Water-based and Lake Champlain dependent recreational activity results in approximately $107 million in direct expenditures in the vicinity of Lake Champlain during the summer season. The study team based that estimate on two approximate measures of recreational activity and expenditure. The number of lake users was based on average attendance levels at approximately 500 recreation sites within three miles of the lake, while the average expenditures per user were based on reported expenditures in the Lake Champlain area by families and groups engaged in various recreational activities including boating, swimming, camping, fishing, etc. The expenditure data were derived primarily from surveys of visitors carried out in the Lake Champlain basin in 1992 and 1993. In addition to lake related direct expenditures by visitors, the study team estimated that seasonal residents who have summer homes around the lake spent approximately $16 million in the area on food, entertainment, arts & crafts, and other non-durable items during 1994. Thus, the combined direct expenditures on Lake Champlain related tourism and recreation by both visitors and seasonal residents is estimated at $123 million. Approximately $77 million (63%) of the total expenditures occur in Vermont lake shore communities, and $46 million occurs in New York lake shore communities. This is believed to be a conservative estimate of Lake Champlain's current recreation value as it reflects only summer season use and is based on a 50% or less occupancy rate at public and commercial recreation sites within three miles of the lake. The prime beneficiaries of Lake Champlain dependent economic activity are Chittenden and Grand Isle counties in Vermont, and Clinton and Essex counties in New York. As shown in Table 1-1, approximately $29 million of the Vermont lake related expenditures occur in Chittenden County and $21 million in Grand Isle County. In New York, Lake Champlain visitors and seasonal residents spend approximately $21 million in Clinton County and $21 million in Essex County. Those would also be the counties receiving the majority of possible increases in recreational expenditures should the Plan be successfully implemented.

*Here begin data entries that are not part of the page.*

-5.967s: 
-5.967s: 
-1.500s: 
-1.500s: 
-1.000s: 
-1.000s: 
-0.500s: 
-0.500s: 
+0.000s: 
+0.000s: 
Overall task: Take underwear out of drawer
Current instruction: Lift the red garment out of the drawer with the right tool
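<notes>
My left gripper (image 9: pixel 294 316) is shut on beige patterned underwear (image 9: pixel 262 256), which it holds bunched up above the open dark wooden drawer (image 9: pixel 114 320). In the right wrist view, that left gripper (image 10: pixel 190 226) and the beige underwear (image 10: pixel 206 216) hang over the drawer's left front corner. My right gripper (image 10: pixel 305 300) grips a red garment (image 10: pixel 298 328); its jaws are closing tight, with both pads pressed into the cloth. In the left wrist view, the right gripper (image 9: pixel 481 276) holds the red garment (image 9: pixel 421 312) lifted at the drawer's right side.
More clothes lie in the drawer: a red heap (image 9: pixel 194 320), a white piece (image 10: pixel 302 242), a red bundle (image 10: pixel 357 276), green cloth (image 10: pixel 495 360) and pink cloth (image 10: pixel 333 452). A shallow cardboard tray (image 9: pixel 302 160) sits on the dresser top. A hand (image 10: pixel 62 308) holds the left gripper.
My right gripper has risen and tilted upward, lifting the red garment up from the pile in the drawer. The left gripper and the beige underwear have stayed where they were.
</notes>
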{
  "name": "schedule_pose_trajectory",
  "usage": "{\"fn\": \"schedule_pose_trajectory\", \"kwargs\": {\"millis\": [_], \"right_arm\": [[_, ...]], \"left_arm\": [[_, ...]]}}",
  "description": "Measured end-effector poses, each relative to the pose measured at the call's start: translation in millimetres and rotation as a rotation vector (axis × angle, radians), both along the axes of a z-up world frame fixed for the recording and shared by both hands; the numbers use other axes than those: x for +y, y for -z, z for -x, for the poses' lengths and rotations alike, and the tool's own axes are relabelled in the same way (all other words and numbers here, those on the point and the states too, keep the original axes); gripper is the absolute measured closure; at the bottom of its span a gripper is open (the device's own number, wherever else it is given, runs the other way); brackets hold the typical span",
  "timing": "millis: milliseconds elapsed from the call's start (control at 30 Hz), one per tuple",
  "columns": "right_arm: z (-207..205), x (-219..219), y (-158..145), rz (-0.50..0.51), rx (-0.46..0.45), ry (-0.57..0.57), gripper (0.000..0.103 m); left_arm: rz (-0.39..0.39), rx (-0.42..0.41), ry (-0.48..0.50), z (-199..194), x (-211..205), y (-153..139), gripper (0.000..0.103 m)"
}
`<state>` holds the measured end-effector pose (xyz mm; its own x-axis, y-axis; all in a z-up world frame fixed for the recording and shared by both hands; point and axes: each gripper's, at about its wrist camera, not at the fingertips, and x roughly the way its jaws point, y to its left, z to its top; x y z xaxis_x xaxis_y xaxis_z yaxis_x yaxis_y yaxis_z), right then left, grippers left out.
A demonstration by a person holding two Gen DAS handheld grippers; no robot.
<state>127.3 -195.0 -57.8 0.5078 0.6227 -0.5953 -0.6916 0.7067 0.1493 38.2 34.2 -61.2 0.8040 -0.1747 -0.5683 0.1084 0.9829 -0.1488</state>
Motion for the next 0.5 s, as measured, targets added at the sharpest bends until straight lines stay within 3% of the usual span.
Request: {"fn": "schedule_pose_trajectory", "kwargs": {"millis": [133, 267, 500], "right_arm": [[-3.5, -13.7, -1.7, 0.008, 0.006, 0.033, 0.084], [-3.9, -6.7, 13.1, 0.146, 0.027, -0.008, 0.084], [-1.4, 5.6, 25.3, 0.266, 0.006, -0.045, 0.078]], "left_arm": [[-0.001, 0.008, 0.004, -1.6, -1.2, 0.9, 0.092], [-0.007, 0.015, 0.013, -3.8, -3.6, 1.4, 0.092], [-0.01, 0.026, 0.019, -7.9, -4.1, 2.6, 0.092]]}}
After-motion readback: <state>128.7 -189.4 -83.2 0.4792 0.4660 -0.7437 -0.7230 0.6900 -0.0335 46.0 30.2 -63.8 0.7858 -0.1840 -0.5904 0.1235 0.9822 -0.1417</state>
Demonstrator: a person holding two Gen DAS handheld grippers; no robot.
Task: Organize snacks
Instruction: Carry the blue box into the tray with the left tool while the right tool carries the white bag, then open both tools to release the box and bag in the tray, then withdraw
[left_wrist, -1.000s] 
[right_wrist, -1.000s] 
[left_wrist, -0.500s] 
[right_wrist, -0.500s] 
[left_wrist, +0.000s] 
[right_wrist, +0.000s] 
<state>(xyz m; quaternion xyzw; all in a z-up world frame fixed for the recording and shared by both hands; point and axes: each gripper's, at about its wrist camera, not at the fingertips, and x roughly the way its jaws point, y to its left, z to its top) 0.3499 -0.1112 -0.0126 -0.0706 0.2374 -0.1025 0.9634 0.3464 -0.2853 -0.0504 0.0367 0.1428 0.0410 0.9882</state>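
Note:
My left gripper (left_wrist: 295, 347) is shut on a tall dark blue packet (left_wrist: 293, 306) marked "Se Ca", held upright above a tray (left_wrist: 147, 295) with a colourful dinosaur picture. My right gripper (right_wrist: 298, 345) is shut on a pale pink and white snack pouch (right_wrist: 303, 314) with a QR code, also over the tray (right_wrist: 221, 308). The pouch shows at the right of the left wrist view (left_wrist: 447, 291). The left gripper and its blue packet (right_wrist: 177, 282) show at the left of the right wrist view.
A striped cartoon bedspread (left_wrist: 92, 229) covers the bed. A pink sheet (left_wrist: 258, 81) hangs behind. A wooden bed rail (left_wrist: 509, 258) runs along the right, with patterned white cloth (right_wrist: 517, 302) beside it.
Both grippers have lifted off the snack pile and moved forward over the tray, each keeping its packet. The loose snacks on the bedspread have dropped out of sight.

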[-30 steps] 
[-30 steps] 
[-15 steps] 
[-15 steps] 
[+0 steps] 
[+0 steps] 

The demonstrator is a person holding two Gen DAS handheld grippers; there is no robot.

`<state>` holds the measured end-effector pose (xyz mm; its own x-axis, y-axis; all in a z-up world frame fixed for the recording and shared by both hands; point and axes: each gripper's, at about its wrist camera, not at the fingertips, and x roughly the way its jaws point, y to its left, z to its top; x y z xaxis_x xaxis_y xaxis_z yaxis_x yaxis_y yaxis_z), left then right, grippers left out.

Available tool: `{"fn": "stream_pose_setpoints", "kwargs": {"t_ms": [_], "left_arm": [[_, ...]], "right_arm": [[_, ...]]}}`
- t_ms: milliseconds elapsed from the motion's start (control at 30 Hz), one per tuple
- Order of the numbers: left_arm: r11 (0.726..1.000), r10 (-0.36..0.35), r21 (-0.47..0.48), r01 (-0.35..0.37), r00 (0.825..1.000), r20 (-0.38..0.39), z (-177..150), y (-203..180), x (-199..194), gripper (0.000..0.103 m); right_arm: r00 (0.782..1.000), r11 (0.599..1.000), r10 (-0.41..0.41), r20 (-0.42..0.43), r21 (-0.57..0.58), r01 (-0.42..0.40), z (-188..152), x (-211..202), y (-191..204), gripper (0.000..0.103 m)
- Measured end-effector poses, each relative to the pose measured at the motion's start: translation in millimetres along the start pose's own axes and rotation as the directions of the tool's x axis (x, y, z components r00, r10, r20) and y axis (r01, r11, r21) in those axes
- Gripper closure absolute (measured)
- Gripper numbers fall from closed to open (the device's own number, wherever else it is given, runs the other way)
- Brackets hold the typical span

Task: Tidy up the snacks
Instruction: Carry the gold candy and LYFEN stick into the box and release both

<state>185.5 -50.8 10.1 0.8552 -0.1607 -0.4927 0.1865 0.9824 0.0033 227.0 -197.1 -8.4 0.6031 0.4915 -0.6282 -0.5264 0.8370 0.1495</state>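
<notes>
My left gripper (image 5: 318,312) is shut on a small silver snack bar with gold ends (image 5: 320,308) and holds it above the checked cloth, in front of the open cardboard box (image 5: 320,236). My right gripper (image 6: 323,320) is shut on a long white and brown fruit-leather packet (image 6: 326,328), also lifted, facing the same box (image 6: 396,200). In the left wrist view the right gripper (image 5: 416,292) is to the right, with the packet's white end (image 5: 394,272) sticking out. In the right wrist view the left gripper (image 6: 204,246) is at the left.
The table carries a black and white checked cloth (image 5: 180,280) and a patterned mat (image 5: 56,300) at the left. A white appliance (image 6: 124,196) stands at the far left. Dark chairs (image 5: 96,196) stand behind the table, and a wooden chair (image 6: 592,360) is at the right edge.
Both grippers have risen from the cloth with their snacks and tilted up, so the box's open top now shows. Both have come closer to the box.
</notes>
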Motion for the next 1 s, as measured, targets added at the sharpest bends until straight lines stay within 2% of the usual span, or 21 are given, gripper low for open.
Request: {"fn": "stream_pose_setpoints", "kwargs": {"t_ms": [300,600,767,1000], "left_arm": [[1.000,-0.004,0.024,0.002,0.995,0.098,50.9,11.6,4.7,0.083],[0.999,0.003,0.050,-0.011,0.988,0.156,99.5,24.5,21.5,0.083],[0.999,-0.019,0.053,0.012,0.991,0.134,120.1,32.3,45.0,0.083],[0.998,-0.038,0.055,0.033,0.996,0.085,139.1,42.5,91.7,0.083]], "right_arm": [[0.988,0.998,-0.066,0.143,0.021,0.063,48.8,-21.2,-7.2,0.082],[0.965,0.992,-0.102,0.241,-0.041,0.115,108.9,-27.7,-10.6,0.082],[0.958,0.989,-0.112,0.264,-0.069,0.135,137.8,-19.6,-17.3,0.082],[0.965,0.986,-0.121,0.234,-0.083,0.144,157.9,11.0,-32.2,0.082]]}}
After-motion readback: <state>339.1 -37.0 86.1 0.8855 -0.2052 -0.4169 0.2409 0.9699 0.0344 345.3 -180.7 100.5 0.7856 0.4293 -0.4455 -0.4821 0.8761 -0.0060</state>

The values displayed above reflect direct expenditures as determined by the study team. IMPLAN analysis was used to determine the total direct, indirect, and multiplier effects of those expenditures. The total value added by tourism expenditures along the lakeshore was estimated at $97 million in Vermont and $57 million in New York, for a total economic impact of Lake Champlain related tourism expenditures of $154 million in 1992. It should be noted that recreational and aesthetic uses of the lake are valued by year-around residents living near the lake. These values are not all captured in expenditures at public facilities. Therefore additional economic value of Lake Champlain could be determined through property value research and travel-cost studies.
Table 1-1: Summary of Lake Champlain Dependent Visitorand Seasonal Resident Expenditures, by County
1. Visitor expenditure data
based on 1992 and 1993 dollars.
2. Seasonal
resident expenditure data based on 1994
dollars.
Holmes & Associates and Anthony Artuso 1996.
1.3 Establishing the Costs of Plan Implementation
While the total estimated costs
of the various Plan proposed actions are outlined
in "Opportunities for Action," the study team was
expected to respond to concerns about the
geographic distribution of costs. The LCMC and the
interested public desired information on the
economic impact of Plan implementation in New York,
Vermont, and even in specific counties along the
lake if possible. In response, the study developed
cost distributions for each action item among New
York, Vermont, and the Federal government based on
our knowledge and information about fiscal and
economic conditions around the lake. The cost
distribution between Vermont and New York --
referred to here as their share of the cost -- is
based on their respective share of the total basin
economy. Vermont is allocated 71% of the costs and
New York 29%.
The estimated proportion of each Action that will
be federally funded is based on considerable study
of Vermont's fiscal experience by the staff at
Economic & Policy Resources, Inc. For example,
the federal share for the Toxics actions is
estimated at 80%, the federal share for the
Nuisance Aquatics actions is 50%, and the federal
share for the actions for Managing Recreation is
10%. The cost distributions are clearly reported in
the tables and the text, allowing the estimates to
be easily up-dated as new information becomes
available.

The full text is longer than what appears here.